WORK INSTRUCTION: Please return every line in the entries below with the word "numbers" in it.

(EXERCISE INPUT Opens)

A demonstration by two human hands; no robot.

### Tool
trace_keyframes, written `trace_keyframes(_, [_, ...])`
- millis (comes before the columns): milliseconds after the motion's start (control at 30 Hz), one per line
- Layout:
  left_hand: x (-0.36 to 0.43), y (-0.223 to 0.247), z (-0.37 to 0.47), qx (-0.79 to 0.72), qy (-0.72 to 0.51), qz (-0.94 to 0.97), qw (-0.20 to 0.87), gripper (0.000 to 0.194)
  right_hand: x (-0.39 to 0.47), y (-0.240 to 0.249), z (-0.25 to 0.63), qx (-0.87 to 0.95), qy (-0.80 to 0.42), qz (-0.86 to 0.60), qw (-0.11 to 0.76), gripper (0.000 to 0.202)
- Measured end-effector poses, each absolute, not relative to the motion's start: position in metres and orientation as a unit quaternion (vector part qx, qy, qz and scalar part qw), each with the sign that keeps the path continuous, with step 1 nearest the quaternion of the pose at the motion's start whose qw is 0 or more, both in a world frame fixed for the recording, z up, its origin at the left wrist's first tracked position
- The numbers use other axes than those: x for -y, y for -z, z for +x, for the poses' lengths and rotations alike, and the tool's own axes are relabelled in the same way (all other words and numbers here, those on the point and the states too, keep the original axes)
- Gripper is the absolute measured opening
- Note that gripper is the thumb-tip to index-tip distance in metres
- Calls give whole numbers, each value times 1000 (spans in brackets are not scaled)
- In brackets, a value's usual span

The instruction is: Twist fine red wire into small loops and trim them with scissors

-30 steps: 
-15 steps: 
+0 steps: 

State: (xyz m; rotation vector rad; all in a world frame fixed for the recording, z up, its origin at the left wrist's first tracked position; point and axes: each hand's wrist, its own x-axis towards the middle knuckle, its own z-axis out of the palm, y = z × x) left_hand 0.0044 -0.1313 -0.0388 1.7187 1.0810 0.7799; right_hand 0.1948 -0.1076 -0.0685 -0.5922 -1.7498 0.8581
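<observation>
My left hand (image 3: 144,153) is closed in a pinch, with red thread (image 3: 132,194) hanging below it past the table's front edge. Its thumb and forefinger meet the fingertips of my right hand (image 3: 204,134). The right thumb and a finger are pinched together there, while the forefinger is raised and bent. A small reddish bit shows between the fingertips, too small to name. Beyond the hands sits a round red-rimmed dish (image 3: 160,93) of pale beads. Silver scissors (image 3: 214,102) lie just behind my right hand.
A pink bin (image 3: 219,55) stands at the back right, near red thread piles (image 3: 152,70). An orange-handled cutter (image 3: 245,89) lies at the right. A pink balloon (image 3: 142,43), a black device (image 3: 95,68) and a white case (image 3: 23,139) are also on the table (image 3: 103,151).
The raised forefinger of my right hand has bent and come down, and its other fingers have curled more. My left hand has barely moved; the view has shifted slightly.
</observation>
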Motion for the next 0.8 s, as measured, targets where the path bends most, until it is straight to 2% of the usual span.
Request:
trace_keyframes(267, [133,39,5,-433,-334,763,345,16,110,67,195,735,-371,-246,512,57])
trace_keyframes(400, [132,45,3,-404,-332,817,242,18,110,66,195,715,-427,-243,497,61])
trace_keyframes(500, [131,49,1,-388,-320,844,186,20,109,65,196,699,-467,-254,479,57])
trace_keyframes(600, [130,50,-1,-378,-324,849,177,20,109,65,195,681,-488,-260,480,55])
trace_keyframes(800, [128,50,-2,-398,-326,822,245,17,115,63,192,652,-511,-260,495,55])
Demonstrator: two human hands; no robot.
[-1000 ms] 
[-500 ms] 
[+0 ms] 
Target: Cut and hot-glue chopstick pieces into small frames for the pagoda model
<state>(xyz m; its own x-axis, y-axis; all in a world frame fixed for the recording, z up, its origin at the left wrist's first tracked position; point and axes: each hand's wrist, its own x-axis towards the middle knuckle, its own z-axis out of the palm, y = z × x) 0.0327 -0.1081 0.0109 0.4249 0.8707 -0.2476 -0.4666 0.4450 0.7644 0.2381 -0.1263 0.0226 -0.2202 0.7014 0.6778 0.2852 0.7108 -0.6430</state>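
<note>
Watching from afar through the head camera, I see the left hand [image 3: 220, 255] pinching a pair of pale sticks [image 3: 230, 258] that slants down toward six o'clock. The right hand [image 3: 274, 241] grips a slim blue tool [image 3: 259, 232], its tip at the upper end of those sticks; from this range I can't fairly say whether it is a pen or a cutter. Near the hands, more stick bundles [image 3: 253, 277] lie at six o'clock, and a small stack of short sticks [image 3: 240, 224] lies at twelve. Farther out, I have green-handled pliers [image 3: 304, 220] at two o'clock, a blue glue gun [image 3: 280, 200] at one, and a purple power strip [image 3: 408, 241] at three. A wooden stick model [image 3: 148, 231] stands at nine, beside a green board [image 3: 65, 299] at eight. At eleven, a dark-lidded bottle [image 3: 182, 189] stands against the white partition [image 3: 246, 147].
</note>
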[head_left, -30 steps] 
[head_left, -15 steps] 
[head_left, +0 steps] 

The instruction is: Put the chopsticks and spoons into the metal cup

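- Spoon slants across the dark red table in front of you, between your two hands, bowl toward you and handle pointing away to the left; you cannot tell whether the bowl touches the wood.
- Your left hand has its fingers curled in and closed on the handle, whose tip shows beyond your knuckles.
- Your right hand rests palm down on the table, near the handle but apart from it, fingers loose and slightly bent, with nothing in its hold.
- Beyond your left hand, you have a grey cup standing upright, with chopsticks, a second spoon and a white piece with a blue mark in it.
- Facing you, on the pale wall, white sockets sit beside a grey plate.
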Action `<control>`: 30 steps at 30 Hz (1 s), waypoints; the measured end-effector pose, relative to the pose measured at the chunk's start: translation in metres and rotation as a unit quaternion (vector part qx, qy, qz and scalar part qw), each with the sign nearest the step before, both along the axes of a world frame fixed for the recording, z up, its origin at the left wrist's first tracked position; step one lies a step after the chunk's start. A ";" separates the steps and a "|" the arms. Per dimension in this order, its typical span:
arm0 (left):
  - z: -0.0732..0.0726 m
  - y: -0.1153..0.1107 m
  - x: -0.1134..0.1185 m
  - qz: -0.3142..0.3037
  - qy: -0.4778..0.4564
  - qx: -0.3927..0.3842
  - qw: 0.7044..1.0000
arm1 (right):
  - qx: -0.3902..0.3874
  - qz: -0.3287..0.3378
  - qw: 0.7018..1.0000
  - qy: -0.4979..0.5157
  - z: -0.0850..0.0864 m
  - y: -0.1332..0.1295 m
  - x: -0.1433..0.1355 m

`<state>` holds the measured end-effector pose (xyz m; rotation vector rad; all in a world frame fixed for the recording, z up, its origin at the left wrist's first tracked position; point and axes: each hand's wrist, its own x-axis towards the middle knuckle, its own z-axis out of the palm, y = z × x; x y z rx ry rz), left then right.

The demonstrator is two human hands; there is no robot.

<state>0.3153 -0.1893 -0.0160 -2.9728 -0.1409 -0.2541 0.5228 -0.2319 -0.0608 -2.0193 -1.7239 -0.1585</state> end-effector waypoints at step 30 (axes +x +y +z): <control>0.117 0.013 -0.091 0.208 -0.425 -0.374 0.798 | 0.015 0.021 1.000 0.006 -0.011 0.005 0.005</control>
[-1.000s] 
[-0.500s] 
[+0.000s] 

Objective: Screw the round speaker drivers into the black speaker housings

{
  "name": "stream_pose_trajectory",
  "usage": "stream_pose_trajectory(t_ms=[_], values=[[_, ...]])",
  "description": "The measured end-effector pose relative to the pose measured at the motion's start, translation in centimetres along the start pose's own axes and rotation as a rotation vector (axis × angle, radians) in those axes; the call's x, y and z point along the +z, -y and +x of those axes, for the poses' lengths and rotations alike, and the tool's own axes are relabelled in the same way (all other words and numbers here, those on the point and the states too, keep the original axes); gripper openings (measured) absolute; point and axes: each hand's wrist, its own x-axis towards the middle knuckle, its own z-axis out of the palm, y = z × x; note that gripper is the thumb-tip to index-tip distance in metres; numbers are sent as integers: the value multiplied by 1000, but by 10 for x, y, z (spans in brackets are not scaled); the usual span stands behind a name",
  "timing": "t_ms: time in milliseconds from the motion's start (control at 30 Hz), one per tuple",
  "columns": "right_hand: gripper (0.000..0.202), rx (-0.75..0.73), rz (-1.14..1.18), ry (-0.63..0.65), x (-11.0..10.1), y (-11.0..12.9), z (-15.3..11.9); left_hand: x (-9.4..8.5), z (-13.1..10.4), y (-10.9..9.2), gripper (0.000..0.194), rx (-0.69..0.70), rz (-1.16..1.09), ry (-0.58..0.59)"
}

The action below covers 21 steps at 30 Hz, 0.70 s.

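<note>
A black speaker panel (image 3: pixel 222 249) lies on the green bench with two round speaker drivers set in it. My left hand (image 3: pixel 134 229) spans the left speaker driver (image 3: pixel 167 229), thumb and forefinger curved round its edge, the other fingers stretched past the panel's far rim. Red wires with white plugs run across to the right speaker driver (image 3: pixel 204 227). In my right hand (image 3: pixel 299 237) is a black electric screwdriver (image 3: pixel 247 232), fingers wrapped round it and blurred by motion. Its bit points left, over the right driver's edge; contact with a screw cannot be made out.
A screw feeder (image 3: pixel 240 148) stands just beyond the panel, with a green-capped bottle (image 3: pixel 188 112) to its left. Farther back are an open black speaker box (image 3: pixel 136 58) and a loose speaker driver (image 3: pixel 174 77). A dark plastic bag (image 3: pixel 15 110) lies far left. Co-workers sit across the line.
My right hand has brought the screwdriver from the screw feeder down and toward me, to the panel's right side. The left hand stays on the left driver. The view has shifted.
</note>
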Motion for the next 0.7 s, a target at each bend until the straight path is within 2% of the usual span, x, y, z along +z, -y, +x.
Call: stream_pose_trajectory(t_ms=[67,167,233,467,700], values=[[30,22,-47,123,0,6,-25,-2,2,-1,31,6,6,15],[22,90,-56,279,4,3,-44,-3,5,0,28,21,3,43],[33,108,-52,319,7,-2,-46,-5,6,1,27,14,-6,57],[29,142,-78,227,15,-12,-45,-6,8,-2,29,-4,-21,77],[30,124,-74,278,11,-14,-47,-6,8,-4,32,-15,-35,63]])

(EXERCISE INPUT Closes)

RESULT:
- The numbers use other axes than those: x for -y, y for -z, z for +x, for the poses' lengths and rotations alike, and the tool's own axes are relabelled in the same way (all other words and numbers here, those on the point and the states too, keep the original axes)
- Calls give whole numbers, each value times 1000 (spans in brackets are not scaled)
  "description": "The measured end-effector pose relative to the pose measured at the motion's start, translation in centimetres along the start pose's own axes and rotation as a rotation vector (axis × angle, radians) in those axes; the call's x, y and z point along the +z, -y and +x of those axes, for the poses' lengths and rotations alike, and the tool's own axes are relabelled in the same way (all other words and numbers here, those on the point and the states too, keep the original axes); gripper openings (measured) absolute; point and axes: each hand's wrist, its own x-axis towards the middle knuckle, its own z-axis out of the palm, y = z × x; note that gripper is the thumb-tip to index-tip distance in metres; numbers are sent as integers: the value multiplied by 1000, but by 10 for x, y, z (spans in brackets are not scaled); the usual span stands behind a name",

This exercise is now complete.